The word "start" may appear in some lines of the data; copy every such line.

_Recorded data_
= Beginning of Section =

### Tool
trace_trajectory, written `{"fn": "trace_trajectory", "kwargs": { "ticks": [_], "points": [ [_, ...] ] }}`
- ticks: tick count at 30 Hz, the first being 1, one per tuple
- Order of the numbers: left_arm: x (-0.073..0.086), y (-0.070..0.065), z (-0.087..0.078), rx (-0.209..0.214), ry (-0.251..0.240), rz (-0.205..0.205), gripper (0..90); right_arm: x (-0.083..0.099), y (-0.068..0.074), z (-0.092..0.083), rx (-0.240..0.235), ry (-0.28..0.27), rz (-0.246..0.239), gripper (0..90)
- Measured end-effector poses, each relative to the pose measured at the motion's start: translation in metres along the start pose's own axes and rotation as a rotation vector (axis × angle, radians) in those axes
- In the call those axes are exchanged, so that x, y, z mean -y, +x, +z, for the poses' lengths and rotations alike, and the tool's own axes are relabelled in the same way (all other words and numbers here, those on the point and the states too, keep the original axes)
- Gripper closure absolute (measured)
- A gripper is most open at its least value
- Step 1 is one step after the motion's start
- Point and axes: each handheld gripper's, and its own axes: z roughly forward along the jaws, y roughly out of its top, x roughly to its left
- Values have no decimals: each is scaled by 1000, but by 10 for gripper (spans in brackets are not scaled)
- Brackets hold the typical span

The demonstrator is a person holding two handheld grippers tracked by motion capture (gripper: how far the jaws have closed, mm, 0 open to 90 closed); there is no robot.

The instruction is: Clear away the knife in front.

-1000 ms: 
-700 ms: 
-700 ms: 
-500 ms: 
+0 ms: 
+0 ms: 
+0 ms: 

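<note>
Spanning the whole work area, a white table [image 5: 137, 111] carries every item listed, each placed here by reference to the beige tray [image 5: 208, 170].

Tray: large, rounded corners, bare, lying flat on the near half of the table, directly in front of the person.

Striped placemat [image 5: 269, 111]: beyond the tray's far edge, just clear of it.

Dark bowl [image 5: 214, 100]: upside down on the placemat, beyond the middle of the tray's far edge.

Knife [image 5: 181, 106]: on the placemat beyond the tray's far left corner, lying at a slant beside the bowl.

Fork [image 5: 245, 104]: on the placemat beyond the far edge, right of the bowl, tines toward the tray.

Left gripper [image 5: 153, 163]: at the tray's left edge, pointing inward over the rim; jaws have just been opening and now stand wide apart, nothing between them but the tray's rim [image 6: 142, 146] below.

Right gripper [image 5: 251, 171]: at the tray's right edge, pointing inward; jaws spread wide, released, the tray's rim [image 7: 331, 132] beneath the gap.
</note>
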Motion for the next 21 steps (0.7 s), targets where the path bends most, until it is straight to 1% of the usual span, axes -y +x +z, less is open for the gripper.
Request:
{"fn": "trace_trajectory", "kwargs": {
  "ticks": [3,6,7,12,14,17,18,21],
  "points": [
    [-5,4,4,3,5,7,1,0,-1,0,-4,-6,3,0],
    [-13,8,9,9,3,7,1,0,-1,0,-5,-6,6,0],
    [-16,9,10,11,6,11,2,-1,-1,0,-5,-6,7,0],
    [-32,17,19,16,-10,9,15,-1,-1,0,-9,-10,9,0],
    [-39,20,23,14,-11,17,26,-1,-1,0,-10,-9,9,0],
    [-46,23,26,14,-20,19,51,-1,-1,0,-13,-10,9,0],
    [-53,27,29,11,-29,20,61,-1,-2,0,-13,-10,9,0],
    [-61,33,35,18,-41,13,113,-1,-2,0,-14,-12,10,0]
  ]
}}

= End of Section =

_Exercise answer_
- Measured end-effector poses, each relative to the pose measured at the motion's start: translation in metres along the start pose's own axes and rotation as a rotation vector (axis × angle, radians) in those axes
- Step 1 is one step after the motion's start

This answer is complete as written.